Judge Lawrence Karlton of the U.S. District Court in Sacramento said in his ruling issued Wednesday that the U.S. Bureau of Reclamation broke the law in 2001 when it signed 25-year contracts to sell up to 2.1 million acre-feet per year of water from behind Friant Dam near Fresno.

Karlton did not say what the bureau, the U.S. Fish and Wildlife Service and the National Marine Fisheries Service should do to fix the error.

Karlton's latest ruling is the second major legal blow to the Bureau of Reclamation's operation of Friant Dam.

In August, Karlton ruled that dam operators violated California law by diverting so much water to farms and cities that 60 miles of the river below Mendota is completely dry most of the time.

A remedy trial due to start in February will determine how much water must be restored to the river to allow the salmon and steelhead fisheries to recover.

Restoring water to the San Joaquin would also benefit Delta farmers and Stockton ratepayers. Farmers would have an easier time irrigating, because renewed flows would dilute salt pollution. Stockton would be able to get more water from the New Melones Reservoir on the Stanislaus River, much of which is now used to dilute the salty San Joaquin.

Karlton in coming months is expected to also consider whether dam operators have violated a second federal law, the National Environmental Policy Act, which requires agencies to consider the environmental effects of the things they do.

Representatives of all three agencies said Friday that they had only just received the ruling and did not have any comment on it.

Jim Thompson is an attorney for the Friant Water Users Authority, a group that represents farms and agencies that buy water from Friant.

"We're not surprised," Thompson said of the ruling. "Of course, we are not pleased. We do think there are some problems with the decision."

Thompson said he particularly disagreed with Karlton's findings because while the judge ruled based on a theoretical sale of 2.1 million acre-feet, actual sales are typically far below that.

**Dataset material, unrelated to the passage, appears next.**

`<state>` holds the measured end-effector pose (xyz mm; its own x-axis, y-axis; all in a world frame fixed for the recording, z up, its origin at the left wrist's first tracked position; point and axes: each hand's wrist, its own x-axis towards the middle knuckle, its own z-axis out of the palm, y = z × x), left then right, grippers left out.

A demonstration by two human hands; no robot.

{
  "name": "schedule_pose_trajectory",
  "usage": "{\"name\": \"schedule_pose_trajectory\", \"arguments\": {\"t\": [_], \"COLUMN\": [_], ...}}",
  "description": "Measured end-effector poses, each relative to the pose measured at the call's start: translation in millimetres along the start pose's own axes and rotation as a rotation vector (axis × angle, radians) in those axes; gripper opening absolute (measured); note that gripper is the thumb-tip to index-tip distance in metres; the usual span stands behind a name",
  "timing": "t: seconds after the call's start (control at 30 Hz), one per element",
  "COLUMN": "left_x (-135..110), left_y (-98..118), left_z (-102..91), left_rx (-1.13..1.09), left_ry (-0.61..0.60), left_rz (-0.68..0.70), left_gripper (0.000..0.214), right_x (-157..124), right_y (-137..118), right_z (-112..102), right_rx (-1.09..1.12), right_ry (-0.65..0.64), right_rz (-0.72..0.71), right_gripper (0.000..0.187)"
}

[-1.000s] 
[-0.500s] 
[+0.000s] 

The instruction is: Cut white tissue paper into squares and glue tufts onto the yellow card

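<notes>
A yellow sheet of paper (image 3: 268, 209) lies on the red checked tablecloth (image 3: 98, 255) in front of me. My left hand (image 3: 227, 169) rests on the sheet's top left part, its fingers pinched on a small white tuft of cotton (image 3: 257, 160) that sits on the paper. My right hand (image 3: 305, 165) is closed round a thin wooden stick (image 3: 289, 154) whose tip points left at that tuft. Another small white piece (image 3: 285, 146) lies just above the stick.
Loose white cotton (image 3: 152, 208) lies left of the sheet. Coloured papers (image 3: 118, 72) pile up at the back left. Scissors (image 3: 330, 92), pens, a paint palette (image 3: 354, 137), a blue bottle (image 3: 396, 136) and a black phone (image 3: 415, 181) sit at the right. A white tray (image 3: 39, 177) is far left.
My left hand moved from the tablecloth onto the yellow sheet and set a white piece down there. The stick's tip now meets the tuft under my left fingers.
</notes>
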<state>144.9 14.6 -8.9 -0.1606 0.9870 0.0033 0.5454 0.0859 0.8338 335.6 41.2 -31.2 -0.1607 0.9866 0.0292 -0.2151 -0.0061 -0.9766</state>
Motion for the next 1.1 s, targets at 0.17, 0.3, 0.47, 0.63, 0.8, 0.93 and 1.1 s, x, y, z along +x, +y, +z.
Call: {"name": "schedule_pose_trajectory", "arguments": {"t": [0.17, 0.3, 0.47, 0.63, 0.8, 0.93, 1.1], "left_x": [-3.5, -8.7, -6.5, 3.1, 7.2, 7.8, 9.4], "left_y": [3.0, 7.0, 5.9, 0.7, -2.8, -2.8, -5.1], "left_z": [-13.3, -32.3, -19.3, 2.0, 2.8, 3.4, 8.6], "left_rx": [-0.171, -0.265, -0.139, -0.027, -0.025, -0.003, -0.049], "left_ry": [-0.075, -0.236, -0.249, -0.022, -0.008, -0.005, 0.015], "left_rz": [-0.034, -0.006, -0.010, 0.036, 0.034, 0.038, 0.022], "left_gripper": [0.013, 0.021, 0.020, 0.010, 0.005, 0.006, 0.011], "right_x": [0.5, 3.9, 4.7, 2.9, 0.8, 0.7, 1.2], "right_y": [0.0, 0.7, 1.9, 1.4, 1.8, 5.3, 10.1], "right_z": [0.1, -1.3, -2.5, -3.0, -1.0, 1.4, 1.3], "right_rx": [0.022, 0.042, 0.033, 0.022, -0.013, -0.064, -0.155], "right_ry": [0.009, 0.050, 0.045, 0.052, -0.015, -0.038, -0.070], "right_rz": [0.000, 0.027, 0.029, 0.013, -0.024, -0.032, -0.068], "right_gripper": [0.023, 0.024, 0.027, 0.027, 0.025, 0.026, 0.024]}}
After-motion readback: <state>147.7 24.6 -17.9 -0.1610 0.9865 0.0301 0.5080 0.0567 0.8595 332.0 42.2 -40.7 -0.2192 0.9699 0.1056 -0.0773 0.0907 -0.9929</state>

Thompson said Karlton should have ruled based on average sales.

Karlton said the law is clear that officials can't sign a deal for 2.1 million acre-feet but do their analysis on a smaller quantity.

"There is no question that ESA requires that all impacts of agency action -- both present and future effects -- be addressed in the consultation's jeopardy analysis," Karlton wrote.

Karlton's 78-page ruling repeatedly described the agencies' disregard for the various fish and other species as "arbitrary and capricious." The ruling quotes from internal memos that describe how officials rushed in early 2001 to complete the biological reports needed to justify the water sales.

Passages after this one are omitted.